Exercise goal: Copy every line from the material below that holds "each".

═══ Given information ═══

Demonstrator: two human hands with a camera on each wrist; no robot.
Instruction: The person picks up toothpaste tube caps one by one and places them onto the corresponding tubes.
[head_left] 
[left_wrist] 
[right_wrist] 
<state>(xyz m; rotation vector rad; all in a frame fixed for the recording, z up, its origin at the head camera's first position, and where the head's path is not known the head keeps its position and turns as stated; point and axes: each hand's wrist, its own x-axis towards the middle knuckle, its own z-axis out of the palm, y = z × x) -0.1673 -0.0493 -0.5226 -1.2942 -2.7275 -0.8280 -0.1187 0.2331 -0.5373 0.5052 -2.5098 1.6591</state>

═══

Result of the task:
Demonstrator: two human hands with a camera on each wrist; no robot.
<state>(xyz m; rotation vector rad; all in a frame fixed for the recording, z up, its origin at the head camera's first position, and where the head's path is not known the head keeps its position and turns as stated; point and axes: each hand's wrist, its own x-axis towards the middle knuckle, its own z-axis out of the palm, y = z × x) -0.1673 -0.0493 -0.5226 -1.2942 -2.7275 -0.8280 -0.1187 0.2331 -0.5373 0.5052 -2.5098 1.6591</state>

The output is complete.